At the time, some health policy experts warned that the constraints would make it difficult for some co-ops to thrive. Most of the plans predicted that they would not break even for their first few years.
The recent gyrations are those forecasts coming true. By June 30, all but one co-op had enrolled more people than at the end of 2014, according to data on file with the National Association of Insurance Commissioners. All but three continued to run financial losses, though. Some of the net losses were smaller than six months earlier, but for five co-ops they were worse. Nine had eroded capital.
The stresses have been magnified, Standard & Poor’s analyst Deep Banerjee and other experts say, by recent twists and turns in the way the health-care law is being carried out. These include an ACA “risk adjustment” program intended to balance out the finances of insurers in the exchanges that have sicker customers and those with healthier members. Its first year ended with 17 co-ops owing payments to other insurers.
In August, federal officials delayed another type of assistance intended to help cushion the risk of covering the previously uninsured. This temporary “risk corridor” money was cut last week to a small fraction of what many co-ops had been banking on.
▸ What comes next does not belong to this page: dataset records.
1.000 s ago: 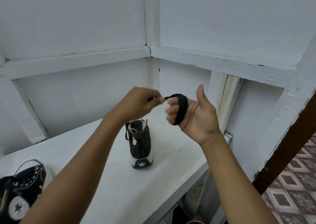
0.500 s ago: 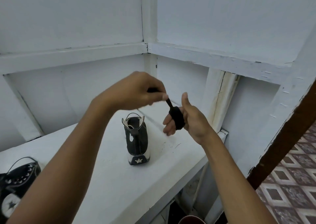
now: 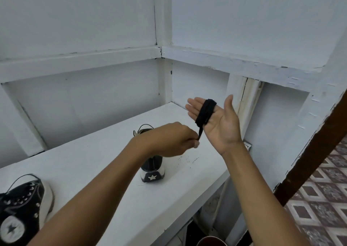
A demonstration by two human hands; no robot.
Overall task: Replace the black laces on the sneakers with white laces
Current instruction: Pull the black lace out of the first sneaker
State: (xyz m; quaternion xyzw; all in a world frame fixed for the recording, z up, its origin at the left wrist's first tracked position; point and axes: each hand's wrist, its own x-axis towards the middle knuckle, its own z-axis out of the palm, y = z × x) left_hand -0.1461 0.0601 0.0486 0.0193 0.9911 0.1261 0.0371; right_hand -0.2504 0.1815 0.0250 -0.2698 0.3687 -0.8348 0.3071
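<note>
A black lace (image 3: 205,112) is wound in a thick band around the straight fingers of my right hand (image 3: 219,122), held palm up above the white shelf (image 3: 105,163). My left hand (image 3: 169,138) pinches the lace's free end just below the band. Behind my left hand a black high-top sneaker (image 3: 152,168) stands upright with its heel and star patch toward me, partly hidden. A second black sneaker (image 3: 20,206) lies on its side at the shelf's left front, with a thin black lace looping above it.
White walls and wooden beams (image 3: 163,52) enclose the shelf at the back and right. A dark wooden post (image 3: 311,152) slants down at the right. Patterned floor tiles (image 3: 323,204) lie below it. A dark round object (image 3: 210,241) shows under the shelf edge.
My right hand turned palm up and opened its fingers. My left hand swung from above the band down below it, carrying the lace end around the fingers.
</note>
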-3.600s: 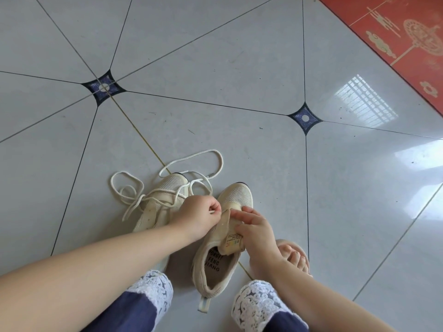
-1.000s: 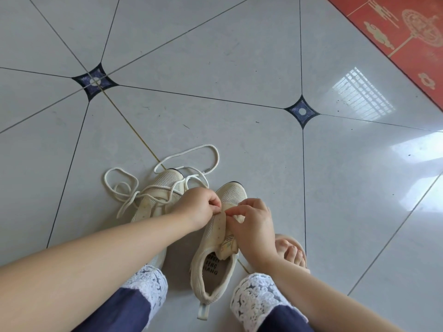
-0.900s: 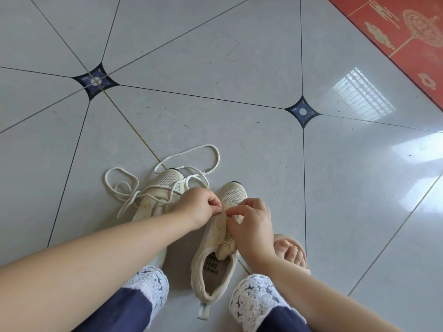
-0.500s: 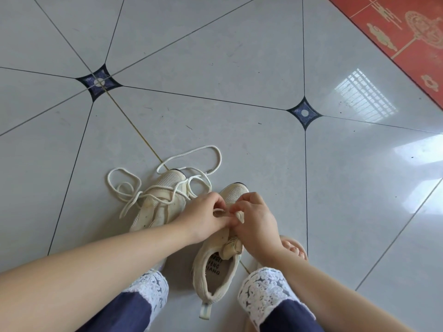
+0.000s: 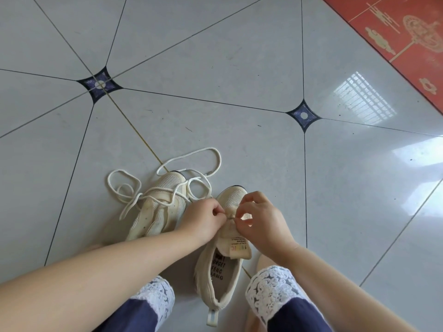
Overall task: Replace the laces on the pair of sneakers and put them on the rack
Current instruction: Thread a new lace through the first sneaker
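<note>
Both left hand (image 5: 205, 219) and right hand (image 5: 265, 220) pinch lace (image 5: 230, 215) over sneaker (image 5: 234, 198)

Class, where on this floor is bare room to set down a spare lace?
Free: glossy grey floor tiles between the unlaced beige mesh sneaker and the red patterned mat, and beyond both toes. Crowded: loose cream laces sprawl around the second beige sneaker.

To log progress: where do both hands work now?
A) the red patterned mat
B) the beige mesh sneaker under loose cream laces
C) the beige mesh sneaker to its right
C: the left hand and right hand both pinch at the front of the right beige mesh sneaker.
</note>
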A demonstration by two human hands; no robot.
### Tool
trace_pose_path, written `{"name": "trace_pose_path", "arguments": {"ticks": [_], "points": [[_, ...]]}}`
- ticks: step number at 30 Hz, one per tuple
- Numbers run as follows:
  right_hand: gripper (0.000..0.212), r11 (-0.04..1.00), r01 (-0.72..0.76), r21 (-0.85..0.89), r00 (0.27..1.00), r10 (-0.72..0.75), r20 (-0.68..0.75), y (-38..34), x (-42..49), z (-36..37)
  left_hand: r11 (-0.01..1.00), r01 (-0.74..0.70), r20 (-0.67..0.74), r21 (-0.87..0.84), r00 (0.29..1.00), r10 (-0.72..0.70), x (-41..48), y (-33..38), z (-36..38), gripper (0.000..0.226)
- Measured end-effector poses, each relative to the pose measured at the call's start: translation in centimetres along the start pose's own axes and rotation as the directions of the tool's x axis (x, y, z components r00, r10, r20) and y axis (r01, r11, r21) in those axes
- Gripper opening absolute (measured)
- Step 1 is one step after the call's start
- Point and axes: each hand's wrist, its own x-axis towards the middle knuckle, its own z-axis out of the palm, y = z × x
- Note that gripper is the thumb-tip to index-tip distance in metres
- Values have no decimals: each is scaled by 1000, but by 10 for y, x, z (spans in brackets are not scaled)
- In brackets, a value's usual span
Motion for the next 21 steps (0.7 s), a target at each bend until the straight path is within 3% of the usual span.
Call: {"name": "trace_pose_path", "arguments": {"ticks": [5,10,21], "points": [[13,1000,-12,28,1000,12,22,-3,-2,1,997,-72,24,5,997,71,0,-1,-2,10],[19,989,-7,-149,997,18,71,-14,8,6,995,-77,-15,68,997,78,3,2,-5,9],[12,855,203,-478,978,-155,138,-8,15,13,982,-76,20,174,997,73,5,6,-2,6]]}}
The Kentucky co-op blamed its demise on its cut — from an expected $77 million to less than $10 million.
The experience of the once-promising Nevada Health Co-Op, which is in court-approved receivership, demonstrates the growing pains of trying to break into the insurance market in the ACA era. An outgrowth of a large Culinary Union health plan for Las Vegas hotel and restaurant workers, the co-op was able to open with an existing stable of doctors, a built-in data system and expertise in managing care. The state’s high uninsured rate meant lots of people needed to get coverage.
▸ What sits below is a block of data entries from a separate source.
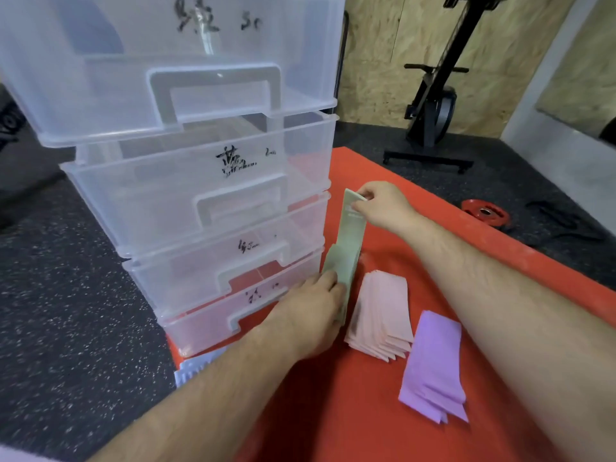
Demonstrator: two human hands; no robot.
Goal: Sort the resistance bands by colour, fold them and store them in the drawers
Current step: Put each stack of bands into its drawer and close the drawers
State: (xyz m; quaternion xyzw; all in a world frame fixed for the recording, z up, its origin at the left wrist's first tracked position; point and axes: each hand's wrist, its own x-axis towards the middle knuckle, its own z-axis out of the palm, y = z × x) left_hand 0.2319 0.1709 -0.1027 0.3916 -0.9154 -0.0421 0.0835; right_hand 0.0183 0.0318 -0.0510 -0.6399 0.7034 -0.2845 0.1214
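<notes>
A pale green resistance band (pixel 348 241) stands stretched upright beside the drawer stack. My right hand (pixel 383 205) pinches its top end, and my left hand (pixel 313 315) grips its lower end, pressed against the red mat (pixel 333 411). A fanned pile of pink bands (pixel 383 311) lies just right of my left hand. Folded purple bands (pixel 433 365) lie nearer me on the mat. The clear plastic drawer stack (pixel 200 195), with handwritten labels, has its drawers pulled out in steps.
A white ridged plastic piece (pixel 196 366) pokes out below the lowest drawer. On the speckled black floor lie a red weight plate (pixel 485 213) and a black strap (pixel 566 221). A black exercise machine (pixel 436 95) stands against the wooden wall.
</notes>
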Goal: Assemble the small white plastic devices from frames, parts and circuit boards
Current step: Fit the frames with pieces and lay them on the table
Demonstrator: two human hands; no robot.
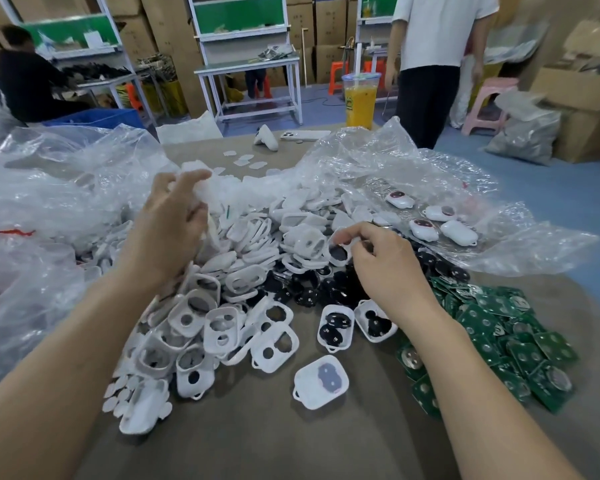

Some insurance brokers were wary. “Why would I want to put my life into the hands of a rookie?” said Patrick Casale, who sells health insurance in Las Vegas.
Others promoted the co-op’s generally lower rates, health advocates and greater freedom for members to see preferred doctors. “That personal touch, rather than, ‘Here’s a 1-800 number,’ ” said Alberto Ochoa, who enrolled nearly 400 clients in the plan.
Even so, in part because of the plan’s own computer troubles, just half of the nearly 34,000 members expected were signed up during the first year. And by this past winter, state regulators began worrying about its finances, according to a source familiar with the state’s insurance industry. A senior federal official close to the program said that CMS asked the co-op for more financial data in May and paid a visit in June, followed by its July 30 letter.
That notice and the delayed risk-corridor payment “pushed the board to make some real hard decisions,” said an official highly familiar with the co-op who spoke on the condition of anonymity to discuss its internal deliberations. “The co-op was able to overcome hurdle after hurdle but could not see what the future held with CMS.”
Rudelene Rachiele, a 63-year-old breast cancer survivor in Henderson, Nev., worries about the consequences. She found the co-op easy to deal with when she needed to have her breast implants replaced and wonders whether another insurer will be as accommodating.
“I’m not happy,” Rachiele said. “I just don’t want to go through the hassle.”